Valorant has taken measures to increase communication restrictions, queue bans and account suspension of players indulging in such behaviour. Extending this to fans is easier said than done, and given how access is a lot easier in the online world, a foolproof method to keep serial abusers and trolls away hasn’t yet been devised. 

If any, the awareness around such behaviour and toxicity has led to more players and teams talking about it openly, which has led to them trying to also address such issues, which may have earlier been brushed under the carpet.

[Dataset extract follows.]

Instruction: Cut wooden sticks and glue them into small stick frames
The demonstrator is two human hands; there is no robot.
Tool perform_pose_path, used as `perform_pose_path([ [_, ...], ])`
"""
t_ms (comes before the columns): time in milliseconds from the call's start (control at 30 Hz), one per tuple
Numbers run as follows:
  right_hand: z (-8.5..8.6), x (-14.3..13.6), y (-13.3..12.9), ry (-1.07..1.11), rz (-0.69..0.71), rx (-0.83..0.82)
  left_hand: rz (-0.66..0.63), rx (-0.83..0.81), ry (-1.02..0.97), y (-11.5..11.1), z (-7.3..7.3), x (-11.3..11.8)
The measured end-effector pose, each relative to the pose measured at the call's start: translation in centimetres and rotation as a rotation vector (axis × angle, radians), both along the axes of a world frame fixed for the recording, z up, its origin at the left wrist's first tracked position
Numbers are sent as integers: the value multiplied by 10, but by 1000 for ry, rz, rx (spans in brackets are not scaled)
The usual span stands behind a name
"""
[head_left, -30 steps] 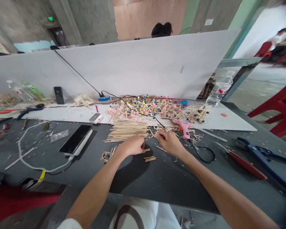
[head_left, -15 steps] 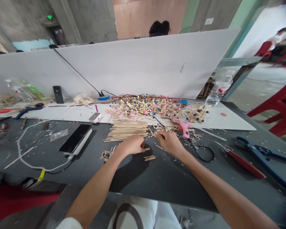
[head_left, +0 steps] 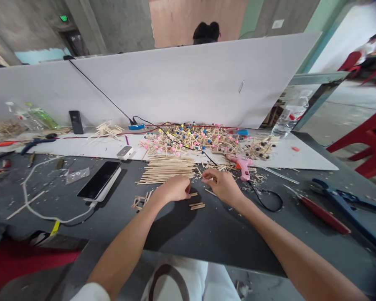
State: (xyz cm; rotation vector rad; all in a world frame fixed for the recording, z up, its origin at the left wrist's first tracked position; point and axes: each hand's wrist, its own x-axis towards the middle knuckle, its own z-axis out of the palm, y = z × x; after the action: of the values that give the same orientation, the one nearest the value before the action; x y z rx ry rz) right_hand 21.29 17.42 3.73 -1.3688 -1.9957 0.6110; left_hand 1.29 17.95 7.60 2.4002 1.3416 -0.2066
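My left hand [head_left: 176, 188] is closed at the near right corner of a row of long thin wooden sticks [head_left: 167, 169]. Its fingertips touch the end of a short stick [head_left: 193, 194] lying on the dark table. Several short sticks [head_left: 197, 206] lie just below it. My right hand [head_left: 221, 184] hovers right of the long sticks, thumb and fingers apart, with nothing visible between them. A pink glue gun [head_left: 242, 165] lies beyond it, to the right. A small stick frame [head_left: 140, 202] sits left of my left wrist.
Behind the hands is a heap of sticks with coloured balls [head_left: 188, 138] on a white board. A phone [head_left: 99, 179] with a cable lies left. Right are a red-handled tool [head_left: 324, 215], blue pliers [head_left: 341, 205] and a bottle [head_left: 291, 115].
The thumb and fingers of my right hand have parted, and the small stick at its fingertips is no longer held. My left hand has hardly moved.
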Motion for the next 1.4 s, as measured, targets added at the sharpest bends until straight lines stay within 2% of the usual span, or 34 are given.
perform_pose_path([
  [133, -1, -1, -1, -36, 64, -65, -9, 8, 12, 0, -1, 0],
  [300, -12, -5, -1, -73, 203, -80, -29, 35, 3, 1, -3, -1],
  [400, -16, -8, -2, -75, 236, -106, -41, 38, 9, 2, -3, -2],
  [800, -20, -13, -2, -55, 216, -137, -49, 40, -2, 2, -5, -2],
  [1167, -18, -17, -6, -153, 187, -104, -50, 39, 11, 3, -6, -2],
  [1400, -17, -9, 2, -39, 149, -4, -37, 29, -7, 2, -5, -1],
])
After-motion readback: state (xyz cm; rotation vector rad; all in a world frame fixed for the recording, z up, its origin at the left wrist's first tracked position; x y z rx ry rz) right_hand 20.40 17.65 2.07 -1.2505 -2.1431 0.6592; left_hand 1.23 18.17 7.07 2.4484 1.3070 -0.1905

In any case, the bottom line is this. Sport has no place for abuse. Trolls will just be trolls. As long methods are devised to weed out such disruptive forces from games, players and teams can breathe easy knowing they’re on the right track. A full-blown process may take time, but just that it’s coming up for discussion is a massive leap towards weeding out this problem of plenty. 

With esports having been mentioned as a possible Olympic sport – it was included as a demonstration event at the 2018 Asian Games – this crackdown couldn’t have come at a better time.